▶ _DESCRIPTION OF THE TASK_:
Of the entries below, return only those lines from the line with "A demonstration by" to the line with "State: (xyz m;", exactly, both included.

*** MATERIAL TO PROCESS ***

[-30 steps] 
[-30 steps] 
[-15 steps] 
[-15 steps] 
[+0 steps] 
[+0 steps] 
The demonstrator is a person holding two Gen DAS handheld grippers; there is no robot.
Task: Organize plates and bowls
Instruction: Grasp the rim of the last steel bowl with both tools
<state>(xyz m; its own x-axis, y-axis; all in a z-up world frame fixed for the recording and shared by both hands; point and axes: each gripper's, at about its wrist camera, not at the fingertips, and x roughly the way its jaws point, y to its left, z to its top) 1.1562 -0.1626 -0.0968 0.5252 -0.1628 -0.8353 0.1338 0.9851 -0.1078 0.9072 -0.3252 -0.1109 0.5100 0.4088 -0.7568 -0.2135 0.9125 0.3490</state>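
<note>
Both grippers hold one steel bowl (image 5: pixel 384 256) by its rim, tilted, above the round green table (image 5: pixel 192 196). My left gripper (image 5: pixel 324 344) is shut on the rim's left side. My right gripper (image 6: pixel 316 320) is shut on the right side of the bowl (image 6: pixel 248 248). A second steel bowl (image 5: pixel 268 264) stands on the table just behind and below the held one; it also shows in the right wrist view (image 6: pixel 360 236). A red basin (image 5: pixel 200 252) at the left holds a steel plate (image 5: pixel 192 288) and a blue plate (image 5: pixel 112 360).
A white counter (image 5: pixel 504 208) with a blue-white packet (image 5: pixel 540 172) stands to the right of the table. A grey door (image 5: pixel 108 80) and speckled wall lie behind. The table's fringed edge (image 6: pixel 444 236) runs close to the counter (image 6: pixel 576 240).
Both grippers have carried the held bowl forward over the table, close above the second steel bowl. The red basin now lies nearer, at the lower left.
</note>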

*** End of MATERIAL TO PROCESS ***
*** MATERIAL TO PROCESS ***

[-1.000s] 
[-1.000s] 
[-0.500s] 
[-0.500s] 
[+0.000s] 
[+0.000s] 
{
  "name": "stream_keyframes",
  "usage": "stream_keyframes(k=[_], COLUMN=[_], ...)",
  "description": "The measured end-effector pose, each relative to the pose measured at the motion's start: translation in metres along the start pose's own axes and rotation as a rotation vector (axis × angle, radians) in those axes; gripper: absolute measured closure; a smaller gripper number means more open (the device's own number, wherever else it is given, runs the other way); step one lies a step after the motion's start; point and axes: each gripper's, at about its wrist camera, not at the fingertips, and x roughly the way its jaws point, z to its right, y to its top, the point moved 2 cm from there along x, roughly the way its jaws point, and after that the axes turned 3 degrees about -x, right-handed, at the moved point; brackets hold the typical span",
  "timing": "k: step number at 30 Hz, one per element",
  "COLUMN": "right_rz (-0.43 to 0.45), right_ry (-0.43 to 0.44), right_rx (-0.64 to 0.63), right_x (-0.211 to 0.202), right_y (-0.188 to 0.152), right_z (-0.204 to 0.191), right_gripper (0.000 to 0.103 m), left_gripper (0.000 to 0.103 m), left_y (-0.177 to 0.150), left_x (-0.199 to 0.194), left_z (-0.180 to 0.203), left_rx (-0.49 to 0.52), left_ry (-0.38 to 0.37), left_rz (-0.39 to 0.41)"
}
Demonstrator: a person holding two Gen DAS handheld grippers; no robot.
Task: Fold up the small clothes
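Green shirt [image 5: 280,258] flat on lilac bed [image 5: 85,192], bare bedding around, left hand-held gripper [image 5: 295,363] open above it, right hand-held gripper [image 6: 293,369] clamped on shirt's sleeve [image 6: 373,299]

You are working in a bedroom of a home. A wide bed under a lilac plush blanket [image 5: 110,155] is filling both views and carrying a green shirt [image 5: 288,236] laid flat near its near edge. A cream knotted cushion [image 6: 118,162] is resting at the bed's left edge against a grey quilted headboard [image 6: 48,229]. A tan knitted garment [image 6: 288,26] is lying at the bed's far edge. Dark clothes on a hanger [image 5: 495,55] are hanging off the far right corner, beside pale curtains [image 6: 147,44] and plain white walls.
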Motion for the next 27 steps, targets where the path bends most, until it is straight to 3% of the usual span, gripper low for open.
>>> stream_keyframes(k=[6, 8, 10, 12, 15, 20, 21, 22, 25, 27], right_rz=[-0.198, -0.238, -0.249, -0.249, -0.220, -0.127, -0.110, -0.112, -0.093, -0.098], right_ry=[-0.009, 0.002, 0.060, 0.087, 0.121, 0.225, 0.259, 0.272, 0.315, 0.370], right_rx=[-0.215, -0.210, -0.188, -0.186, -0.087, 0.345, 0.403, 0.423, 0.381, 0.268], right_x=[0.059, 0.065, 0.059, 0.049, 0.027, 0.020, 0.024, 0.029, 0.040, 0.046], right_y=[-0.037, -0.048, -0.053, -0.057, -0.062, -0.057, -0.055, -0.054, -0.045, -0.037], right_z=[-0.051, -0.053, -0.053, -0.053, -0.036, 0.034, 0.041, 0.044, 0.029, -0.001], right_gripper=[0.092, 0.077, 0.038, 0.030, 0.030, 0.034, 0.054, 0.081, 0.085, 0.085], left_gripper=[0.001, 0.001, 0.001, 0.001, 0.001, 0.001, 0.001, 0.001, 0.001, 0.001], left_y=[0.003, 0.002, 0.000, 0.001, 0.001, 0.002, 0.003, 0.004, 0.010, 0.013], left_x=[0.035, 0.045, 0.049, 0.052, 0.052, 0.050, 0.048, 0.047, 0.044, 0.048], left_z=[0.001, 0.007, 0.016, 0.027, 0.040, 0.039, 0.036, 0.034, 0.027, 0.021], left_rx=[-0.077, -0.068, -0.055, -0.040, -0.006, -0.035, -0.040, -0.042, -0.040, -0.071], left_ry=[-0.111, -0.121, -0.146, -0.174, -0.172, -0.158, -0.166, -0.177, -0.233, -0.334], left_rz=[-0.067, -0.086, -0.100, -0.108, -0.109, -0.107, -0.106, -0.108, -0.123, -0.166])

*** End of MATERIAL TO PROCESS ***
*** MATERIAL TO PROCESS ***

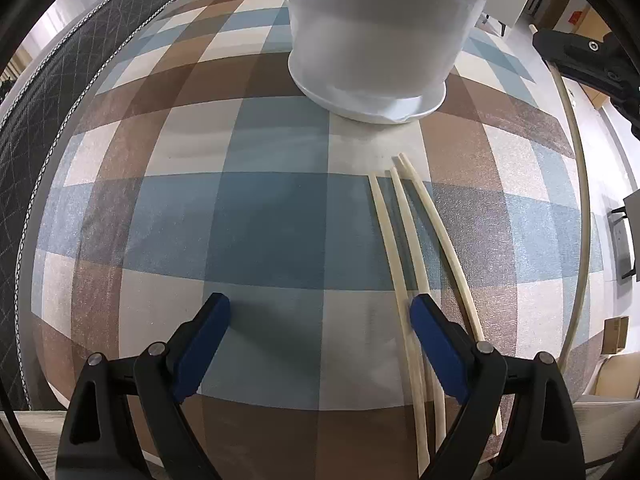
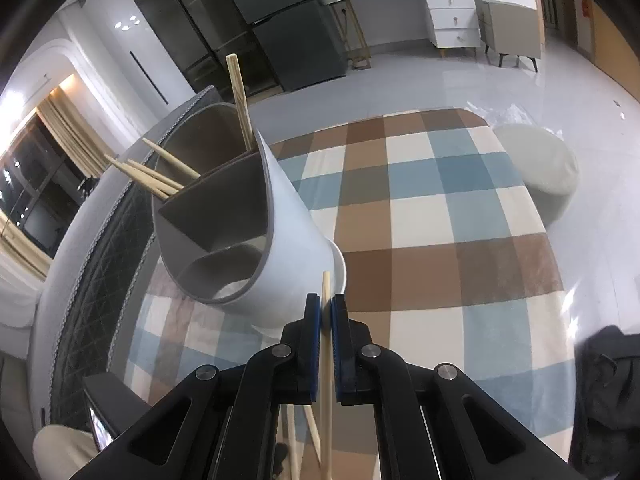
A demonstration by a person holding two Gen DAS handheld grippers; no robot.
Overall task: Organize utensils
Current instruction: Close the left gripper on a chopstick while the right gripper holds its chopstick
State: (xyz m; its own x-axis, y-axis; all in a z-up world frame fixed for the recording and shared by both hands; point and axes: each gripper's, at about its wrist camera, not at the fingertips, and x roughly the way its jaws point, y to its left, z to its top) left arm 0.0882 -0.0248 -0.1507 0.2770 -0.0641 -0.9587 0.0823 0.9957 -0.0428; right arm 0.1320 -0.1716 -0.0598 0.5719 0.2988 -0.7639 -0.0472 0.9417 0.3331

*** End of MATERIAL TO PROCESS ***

▶ _SOLUTION TO THIS TASK_:
A demonstration by a person holding two Gen DAS handheld grippers; no robot.
Overall task: Organize utensils
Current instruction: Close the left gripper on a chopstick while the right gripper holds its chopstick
State: (xyz m; its own x-axis, y-axis; all in a z-up world frame fixed for the recording and shared by both hands; point and axes: each gripper's, at about its wrist camera, not at the fingertips, and x roughly the way its jaws point, y to its left, z to its top) left arm 0.0882 -0.0248 -0.1507 0.2770 -0.0641 -0.9587 0.0823 0.9957 -0.0428; right arm 0.1320 -0.1716 -0.0598 0.5719 0.2988 -0.7639 -0.0472 0.9417 0.3331

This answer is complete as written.